*** Opening of Collected material ***
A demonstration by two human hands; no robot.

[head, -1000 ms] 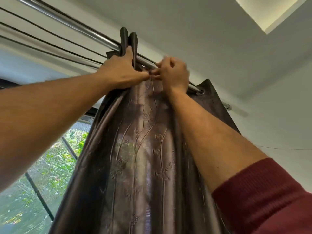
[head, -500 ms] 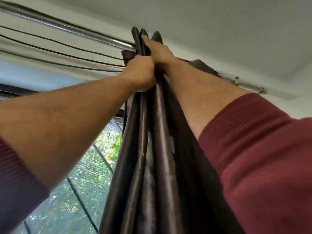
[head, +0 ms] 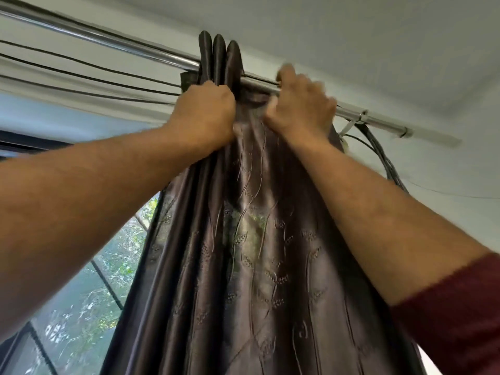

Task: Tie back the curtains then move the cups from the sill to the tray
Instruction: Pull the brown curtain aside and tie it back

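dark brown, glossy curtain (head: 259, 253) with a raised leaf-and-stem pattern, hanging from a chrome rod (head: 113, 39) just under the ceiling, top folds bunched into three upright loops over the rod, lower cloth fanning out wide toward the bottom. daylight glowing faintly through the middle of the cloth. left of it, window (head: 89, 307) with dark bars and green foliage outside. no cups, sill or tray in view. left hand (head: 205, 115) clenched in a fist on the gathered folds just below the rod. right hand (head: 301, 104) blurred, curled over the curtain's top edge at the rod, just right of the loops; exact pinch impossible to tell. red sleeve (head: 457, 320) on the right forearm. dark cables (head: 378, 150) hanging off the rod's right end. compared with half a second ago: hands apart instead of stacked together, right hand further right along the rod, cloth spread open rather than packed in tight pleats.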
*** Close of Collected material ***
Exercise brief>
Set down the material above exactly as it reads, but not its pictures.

Problem solution>
A demonstration by two human hands; no robot.

[head, -1000 ms] 
[head, -500 ms] 
[head, +0 ms] 

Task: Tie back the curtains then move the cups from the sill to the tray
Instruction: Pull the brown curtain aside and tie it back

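dark brown, glossy curtain (head: 259, 253) with a raised leaf-and-stem pattern, hanging from a chrome rod (head: 113, 39) just under the ceiling, top folds bunched into three upright loops over the rod, lower cloth fanning out wide toward the bottom. daylight glowing faintly through the middle of the cloth. left of it, window (head: 89, 307) with dark bars and green foliage outside. no cups, sill or tray in view. left hand (head: 205, 115) clenched in a fist on the gathered folds just below the rod. right hand (head: 301, 104) blurred, curled over the curtain's top edge at the rod, just right of the loops; exact pinch impossible to tell. red sleeve (head: 457, 320) on the right forearm. dark cables (head: 378, 150) hanging off the rod's right end. compared with half a second ago: hands apart instead of stacked together, right hand further right along the rod, cloth spread open rather than packed in tight pleats.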

This answer has been given in full.